USAMO 1973

Vraag 1

Als twee punten $A,B$ in een regelmatig viervlak liggen, toon dan aan dat de $\angle ACB$ hoek die deze twee punten maken met een hoekpunt $C$ van het viervlak kleiner is dan $\displaystyle\frac\pi3$.

Vraag 2 Opgelost!

We definiëren $a_n$ door $a_1=a_2=1$ en $a_{n+2}=a_{n+1}+2a_n$, en $b_n$ door $b_1=1,b_2=7$ en $b_{n+2}=2b_{n+1}+3b_n$. Toon aan dat enkel het getal 1 in beide rijen voorkomt.

Vraag 3

Drie hoekpunten van een regelmatige $2n+1$-hoek worden willekeurig gekozen.

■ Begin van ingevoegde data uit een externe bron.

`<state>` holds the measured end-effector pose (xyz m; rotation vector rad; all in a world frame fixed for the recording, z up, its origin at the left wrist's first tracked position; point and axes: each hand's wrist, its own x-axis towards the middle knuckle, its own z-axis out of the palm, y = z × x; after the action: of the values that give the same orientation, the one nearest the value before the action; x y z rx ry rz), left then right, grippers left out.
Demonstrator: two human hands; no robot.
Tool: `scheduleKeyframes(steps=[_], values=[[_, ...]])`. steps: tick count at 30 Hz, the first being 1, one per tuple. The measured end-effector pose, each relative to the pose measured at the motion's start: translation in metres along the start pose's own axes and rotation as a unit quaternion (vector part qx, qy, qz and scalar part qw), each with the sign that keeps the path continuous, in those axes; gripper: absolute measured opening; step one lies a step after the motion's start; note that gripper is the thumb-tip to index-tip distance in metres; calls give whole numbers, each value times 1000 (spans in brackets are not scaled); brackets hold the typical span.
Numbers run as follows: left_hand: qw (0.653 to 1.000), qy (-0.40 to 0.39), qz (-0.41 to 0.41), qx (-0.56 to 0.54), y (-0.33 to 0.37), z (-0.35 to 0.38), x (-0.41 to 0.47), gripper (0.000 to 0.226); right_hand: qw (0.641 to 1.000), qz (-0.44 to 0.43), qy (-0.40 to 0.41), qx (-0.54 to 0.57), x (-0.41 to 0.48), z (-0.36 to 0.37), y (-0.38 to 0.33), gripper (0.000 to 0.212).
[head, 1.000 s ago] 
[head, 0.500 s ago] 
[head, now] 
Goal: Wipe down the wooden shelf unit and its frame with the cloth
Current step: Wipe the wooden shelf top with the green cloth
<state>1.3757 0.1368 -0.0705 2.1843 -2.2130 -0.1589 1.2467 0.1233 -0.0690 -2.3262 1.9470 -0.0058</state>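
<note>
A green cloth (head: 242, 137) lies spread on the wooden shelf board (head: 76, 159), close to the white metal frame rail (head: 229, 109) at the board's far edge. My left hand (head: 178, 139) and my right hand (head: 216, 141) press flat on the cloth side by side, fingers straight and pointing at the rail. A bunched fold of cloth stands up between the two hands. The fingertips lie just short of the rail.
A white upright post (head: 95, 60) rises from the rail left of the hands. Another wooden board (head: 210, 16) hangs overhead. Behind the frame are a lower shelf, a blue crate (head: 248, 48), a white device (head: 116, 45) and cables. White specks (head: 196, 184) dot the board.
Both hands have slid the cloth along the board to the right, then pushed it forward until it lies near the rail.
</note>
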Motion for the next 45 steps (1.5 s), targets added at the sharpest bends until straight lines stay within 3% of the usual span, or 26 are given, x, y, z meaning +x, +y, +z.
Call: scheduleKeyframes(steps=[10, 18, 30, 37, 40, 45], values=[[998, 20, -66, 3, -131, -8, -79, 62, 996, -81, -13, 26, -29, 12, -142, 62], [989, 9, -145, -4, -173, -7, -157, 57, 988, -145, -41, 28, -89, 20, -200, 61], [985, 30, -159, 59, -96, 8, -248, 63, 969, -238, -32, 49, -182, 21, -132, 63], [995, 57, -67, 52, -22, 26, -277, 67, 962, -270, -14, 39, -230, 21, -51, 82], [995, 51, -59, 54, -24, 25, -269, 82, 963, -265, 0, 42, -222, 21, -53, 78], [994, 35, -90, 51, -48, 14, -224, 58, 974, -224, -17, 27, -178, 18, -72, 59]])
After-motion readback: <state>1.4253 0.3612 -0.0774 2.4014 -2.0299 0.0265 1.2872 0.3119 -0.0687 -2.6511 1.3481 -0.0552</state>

Vind de kans dat het midden van de veelhoek in de resulterende driehoek ligt.

Vraag 4 Opgelost!

Vind alle complexe getallen die voldoen aan
$$x+y+z=x^2+y^2+z^2=x^3+y^3+z^3=3.$$

Vraag 5 Opgelost!

Toon aan dat de derdemachtswortels van drie verschillende priemgetallen nooit termen kunnen zijn uit een rekenkundige rij (al dan niet opeenvolgend).